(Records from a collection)

##########

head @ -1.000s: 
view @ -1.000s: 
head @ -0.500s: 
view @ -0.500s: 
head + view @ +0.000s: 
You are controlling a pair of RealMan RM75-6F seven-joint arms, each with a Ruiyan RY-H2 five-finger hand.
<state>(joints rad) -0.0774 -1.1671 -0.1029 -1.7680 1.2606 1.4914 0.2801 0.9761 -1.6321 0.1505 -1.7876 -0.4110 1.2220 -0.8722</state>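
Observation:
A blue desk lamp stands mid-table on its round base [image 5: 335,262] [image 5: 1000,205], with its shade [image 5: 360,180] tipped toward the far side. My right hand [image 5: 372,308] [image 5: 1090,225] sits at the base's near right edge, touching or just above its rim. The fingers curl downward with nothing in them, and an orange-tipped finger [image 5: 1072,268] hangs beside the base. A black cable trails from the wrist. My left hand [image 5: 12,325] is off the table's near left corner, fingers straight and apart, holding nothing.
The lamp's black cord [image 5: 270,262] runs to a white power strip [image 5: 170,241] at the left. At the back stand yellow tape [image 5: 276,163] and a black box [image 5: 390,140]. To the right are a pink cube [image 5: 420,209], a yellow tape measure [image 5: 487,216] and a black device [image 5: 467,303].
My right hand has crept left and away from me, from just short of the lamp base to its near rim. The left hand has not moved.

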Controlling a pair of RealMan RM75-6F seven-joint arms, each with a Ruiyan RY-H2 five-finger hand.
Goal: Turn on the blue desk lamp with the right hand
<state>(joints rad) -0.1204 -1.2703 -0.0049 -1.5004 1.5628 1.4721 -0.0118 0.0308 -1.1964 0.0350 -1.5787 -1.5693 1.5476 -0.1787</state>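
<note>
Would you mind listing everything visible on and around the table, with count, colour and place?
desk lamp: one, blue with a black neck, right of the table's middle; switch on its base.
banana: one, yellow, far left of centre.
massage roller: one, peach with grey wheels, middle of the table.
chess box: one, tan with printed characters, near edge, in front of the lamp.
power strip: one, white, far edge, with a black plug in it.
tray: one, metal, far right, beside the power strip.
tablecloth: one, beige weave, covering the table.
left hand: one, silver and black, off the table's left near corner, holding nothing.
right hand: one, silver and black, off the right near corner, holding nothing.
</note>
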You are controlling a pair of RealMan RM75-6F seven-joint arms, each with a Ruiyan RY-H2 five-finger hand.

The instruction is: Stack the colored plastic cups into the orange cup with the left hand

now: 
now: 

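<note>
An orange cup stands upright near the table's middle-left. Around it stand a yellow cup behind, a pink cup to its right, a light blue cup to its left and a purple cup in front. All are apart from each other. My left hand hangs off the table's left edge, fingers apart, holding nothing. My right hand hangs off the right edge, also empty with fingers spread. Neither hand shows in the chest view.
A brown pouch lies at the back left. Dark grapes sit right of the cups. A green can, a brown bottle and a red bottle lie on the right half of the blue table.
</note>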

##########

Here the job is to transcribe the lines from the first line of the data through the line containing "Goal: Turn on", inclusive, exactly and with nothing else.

Answer
head @ -1.000s: 
view @ -1.000s: 
head @ -0.500s: 
view @ -0.500s: 
head + view @ +0.000s: 
You are controlling a pair of RealMan RM75-6F seven-joint arms, each with a Ruiyan RY-H2 five-finger hand.
<state>(joints rad) -0.0774 -1.1671 -0.1029 -1.7680 1.2606 1.4914 0.2801 0.9761 -1.6321 0.1505 -1.7876 -0.4110 1.2220 -0.8722</state>
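Observation:
A blue desk lamp stands mid-table on its round base [image 5: 335,262] [image 5: 1000,205], with its shade [image 5: 360,180] tipped toward the far side. My right hand [image 5: 372,308] [image 5: 1090,225] sits at the base's near right edge, touching or just above its rim. The fingers curl downward with nothing in them, and an orange-tipped finger [image 5: 1072,268] hangs beside the base. A black cable trails from the wrist. My left hand [image 5: 12,325] is off the table's near left corner, fingers straight and apart, holding nothing.
The lamp's black cord [image 5: 270,262] runs to a white power strip [image 5: 170,241] at the left. At the back stand yellow tape [image 5: 276,163] and a black box [image 5: 390,140]. To the right are a pink cube [image 5: 420,209], a yellow tape measure [image 5: 487,216] and a black device [image 5: 467,303].
My right hand has crept left and away from me, from just short of the lamp base to its near rim. The left hand has not moved.
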
Controlling a pair of RealMan RM75-6F seven-joint arms, each with a Ruiyan RY-H2 five-finger hand.
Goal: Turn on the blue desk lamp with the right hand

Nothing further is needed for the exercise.